A bright spring vegetable frittata with asparagus, peas, and fresh herbs in a cast iron skillet

Why I Stopped Chasing Fall Comfort Food in Spring

Veri
Veri

I'll be honest. Two weeks ago I was sitting on the couch after putting my daughter down, scrolling through fall comfort food recipes easy enough to make on a weeknight, and I caught myself. It's April. The windows were open. There was a breeze coming through that smelled like cut grass and something blooming I couldn't name. And here I was, longing for braised short ribs.

What is it about comfort food that makes us think it has to be heavy? That it needs to simmer for three hours and involve a pound of cheese? I love my Dutch oven as much as the next person. More, probably. But I've been thinking about this pull we have toward fall and winter cooking even when the season is literally handing us something different.

The Produce Aisle Told Me to Pay Attention

Spring produce is doing the most right now. Asparagus that actually snaps instead of bending like a sad rubber band. Strawberries that smell like strawberries before you even get them home. Sugar snap peas my daughter will eat straight from the bag like chips. Radishes so crisp they're almost aggressive about it.

Here's what I've noticed about seasonal cooking, and it took me embarrassingly long to figure out. When something is in season, it doesn't need much help. A good strawberry doesn't need sugar. Fresh asparagus doesn't need a cream sauce to justify its existence. You do less work and the food tastes better. That's not a philosophy. That's just math.

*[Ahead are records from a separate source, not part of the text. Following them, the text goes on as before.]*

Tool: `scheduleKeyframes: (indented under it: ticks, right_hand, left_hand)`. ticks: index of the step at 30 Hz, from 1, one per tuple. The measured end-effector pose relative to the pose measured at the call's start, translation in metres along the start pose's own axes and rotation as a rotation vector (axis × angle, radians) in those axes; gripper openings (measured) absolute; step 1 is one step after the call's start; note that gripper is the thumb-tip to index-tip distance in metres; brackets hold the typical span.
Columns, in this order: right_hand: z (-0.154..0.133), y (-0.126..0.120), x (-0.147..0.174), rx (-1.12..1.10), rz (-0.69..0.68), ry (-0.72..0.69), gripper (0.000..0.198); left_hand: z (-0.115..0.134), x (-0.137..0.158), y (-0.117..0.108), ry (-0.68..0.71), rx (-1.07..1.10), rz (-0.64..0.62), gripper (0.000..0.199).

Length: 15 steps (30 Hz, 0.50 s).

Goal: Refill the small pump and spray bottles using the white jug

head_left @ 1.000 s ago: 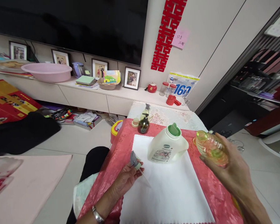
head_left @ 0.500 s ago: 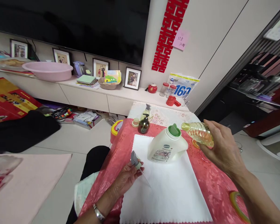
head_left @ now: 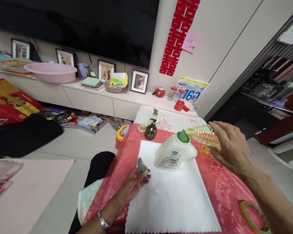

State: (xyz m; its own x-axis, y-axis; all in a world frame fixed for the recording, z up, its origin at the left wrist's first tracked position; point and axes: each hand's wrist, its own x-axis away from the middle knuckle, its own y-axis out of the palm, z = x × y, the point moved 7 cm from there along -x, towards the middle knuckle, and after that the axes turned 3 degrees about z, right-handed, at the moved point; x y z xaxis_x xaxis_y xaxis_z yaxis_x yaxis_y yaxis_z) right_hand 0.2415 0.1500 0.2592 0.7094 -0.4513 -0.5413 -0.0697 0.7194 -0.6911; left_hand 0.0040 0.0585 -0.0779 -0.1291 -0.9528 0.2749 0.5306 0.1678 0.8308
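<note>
My right hand [head_left: 230,146] is closed around a clear yellowish bottle [head_left: 203,135], tipped nearly level with its mouth at the rim of a large pale jug [head_left: 173,157]. The jug stands upright and uncapped, with a green spout [head_left: 183,136] in its neck and a label on its side. My left hand [head_left: 134,185] grips a grey spray head [head_left: 142,167] whose thin clear tube slants down over the white cloth [head_left: 175,208]. Whether liquid is flowing from the bottle I cannot make out.
Behind the jug are a dark pump bottle [head_left: 150,130], a pale spray bottle [head_left: 153,115] and a small cream cap [head_left: 142,127]. A roll of tape [head_left: 246,216] lies on the red tablecloth [head_left: 224,191] at right, with an orange lid [head_left: 205,150] nearer the jug.
My right hand has moved slightly left and up, bringing the bottle's mouth closer to the jug's spout and tilting it a little more level. My left hand has stayed put with the spray head.
</note>
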Motion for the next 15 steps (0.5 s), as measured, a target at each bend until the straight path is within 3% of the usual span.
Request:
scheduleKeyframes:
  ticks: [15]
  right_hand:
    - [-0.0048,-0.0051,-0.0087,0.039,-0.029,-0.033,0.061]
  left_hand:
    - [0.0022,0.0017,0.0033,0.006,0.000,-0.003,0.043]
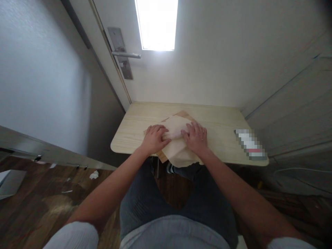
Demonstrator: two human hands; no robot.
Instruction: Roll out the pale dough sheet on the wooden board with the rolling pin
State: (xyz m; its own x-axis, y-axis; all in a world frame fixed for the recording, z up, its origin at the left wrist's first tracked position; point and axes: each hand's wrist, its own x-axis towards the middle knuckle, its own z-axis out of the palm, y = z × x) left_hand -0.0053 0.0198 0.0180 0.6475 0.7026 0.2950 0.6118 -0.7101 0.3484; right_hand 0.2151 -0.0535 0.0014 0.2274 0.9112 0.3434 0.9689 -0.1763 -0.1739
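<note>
A pale cream sheet (176,154), of paper or thin cloth, lies on the small wooden table, its near end hanging over the front edge. Under it, corners of a tan-brown sheet (183,113) stick out at the back and front left. Across the middle of the cream sheet runs a whitish raised fold or roll (175,133). My left hand (155,137) grips its left end with curled fingers, thumb on the near side. At the right end, my right hand (196,137) bends its fingers over the same fold. Whatever is inside the fold is hidden.
A blurred-out flat object (250,144), perhaps a phone, lies at the right end of the table (137,121). Behind stands a door with a metal handle (127,54) and a bright window (158,24). Crumpled white paper (94,175) lies on the floor at the left.
</note>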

Spring Has Its Own Kind of Comfort

The other night I made a frittata. Eggs, some asparagus I'd snapped into pieces, a handful of whatever cheese was in the fridge, a few shakes from a jar of crushed red pepper that might be older than my marriage. Took maybe twenty minutes. I ate it standing at the counter while my daughter sat in her high chair picking out the green bits and eating only the egg parts, which, fine.

It wasn't a hug-in-a-bowl. It wasn't that heavy, sleepy feeling you get from a good stew. But it was something else. Lighter. Quicker. The kind of meal that leaves you feeling like you still have energy for the rest of your evening instead of wanting to dissolve into the couch.

That's comfort too. We just don't have a cute name for it.

The Budget Part Nobody Talks About

Seasonal cooking is cheaper. Not in a dramatic, coupon-clipping way. In a quiet, compounding way. When asparagus is $1.99 a bunch instead of $4.99, when strawberries are buy-one-get-one instead of imported from another hemisphere, when herbs are everywhere and practically free at the farmers market. Those dollars add up across a month of dinners.

I stopped buying butternut squash last month. Not because I don't love it, but because the ones at the store looked tired. Pale. Like they'd been sitting in a warehouse since November waiting for someone to make soup. Meanwhile the snap peas next to them were practically glowing.

Cooking with the season isn't about being fancy or virtuous. It's about noticing what's good right now and letting that guide you instead of fighting it.

So What Changed

I closed the browser tab with the braised short ribs. I'll come back to them in October when they make sense again. For now, I'm letting spring do what spring does. Bright, fast, not trying too hard.

There's something I keep turning over in my head. We spend so much energy trying to recreate feelings from other seasons. Other years. Other kitchens. Maybe the simplest thing is to open the window, see what smells good, and start there.